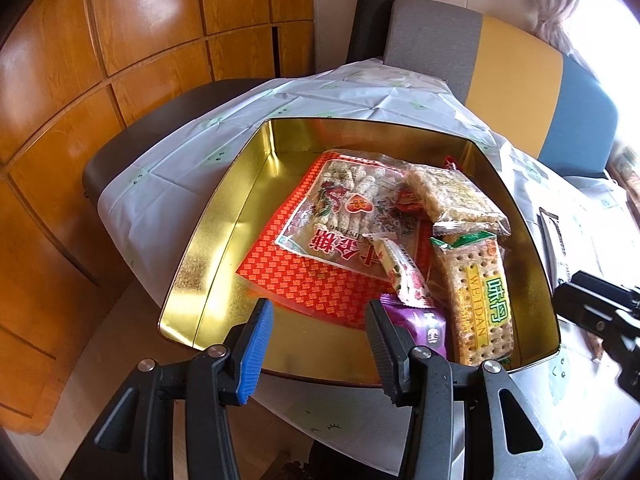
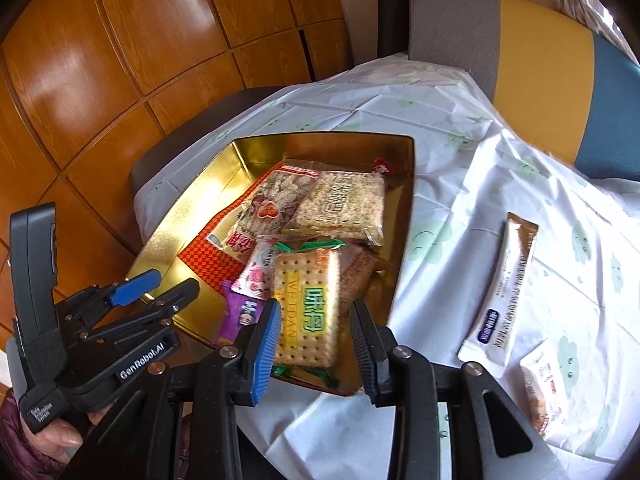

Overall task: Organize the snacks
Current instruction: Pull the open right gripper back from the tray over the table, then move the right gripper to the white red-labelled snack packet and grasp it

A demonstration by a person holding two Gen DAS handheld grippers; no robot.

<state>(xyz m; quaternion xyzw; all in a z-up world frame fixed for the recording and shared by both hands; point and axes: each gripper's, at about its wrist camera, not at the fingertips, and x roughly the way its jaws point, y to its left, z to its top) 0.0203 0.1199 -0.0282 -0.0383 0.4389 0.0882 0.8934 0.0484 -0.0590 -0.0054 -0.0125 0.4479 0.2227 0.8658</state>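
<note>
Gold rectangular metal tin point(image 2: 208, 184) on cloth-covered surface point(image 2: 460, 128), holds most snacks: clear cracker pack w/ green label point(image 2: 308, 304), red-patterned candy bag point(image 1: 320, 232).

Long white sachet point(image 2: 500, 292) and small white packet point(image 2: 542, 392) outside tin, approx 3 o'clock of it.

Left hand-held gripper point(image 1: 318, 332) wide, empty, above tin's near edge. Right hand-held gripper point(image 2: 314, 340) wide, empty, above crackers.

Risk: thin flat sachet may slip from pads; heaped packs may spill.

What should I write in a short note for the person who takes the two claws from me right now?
Left claw: open, empty, over the near edge of the gold tin.
Right claw: open, empty, above the WEIDAN cracker pack.
Done: the crackers, the rice-puff pack and several other snacks lie in the tin.
Left: the long sachet and the small packet lie on the tablecloth.
</note>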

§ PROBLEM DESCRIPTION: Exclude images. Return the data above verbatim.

§ RESPONSE TO THE TASK:
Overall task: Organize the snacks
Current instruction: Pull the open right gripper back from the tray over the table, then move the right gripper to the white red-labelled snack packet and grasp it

A demonstration by a person holding two Gen DAS handheld grippers; no robot.

<state>(xyz m; quaternion xyzw; all in a z-up world frame fixed for the recording and shared by both hands; point and axes: each gripper's, at about its wrist camera, not at the fingertips, and x roughly the way its jaws point, y to its left, z to its top) 0.0203 0.1199 -0.0282 -0.0383 0.4389 0.0882 0.8934 0.0484 -0.0590 -0.0054 -0.0125 0.4479 0.2227 0.8658</state>
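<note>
Gold rectangular metal tin point(image 2: 208, 184) on cloth-covered surface point(image 2: 460, 128), holds most snacks: clear cracker pack w/ green label point(image 2: 308, 304), red-patterned candy bag point(image 1: 320, 232).

Long white sachet point(image 2: 500, 292) and small white packet point(image 2: 542, 392) outside tin, approx 3 o'clock of it.

Left hand-held gripper point(image 1: 318, 332) wide, empty, above tin's near edge. Right hand-held gripper point(image 2: 314, 340) wide, empty, above crackers.

Risk: thin flat sachet may slip from pads; heaped packs may spill.

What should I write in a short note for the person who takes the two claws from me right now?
Left claw: open, empty, over the near edge of the gold tin.
Right claw: open, empty, above the WEIDAN cracker pack.
Done: the crackers, the rice-puff pack and several other snacks lie in the tin.
Left: the long sachet and the small packet lie on the tablecloth.
</note>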

The output is complete, and nothing more is needed.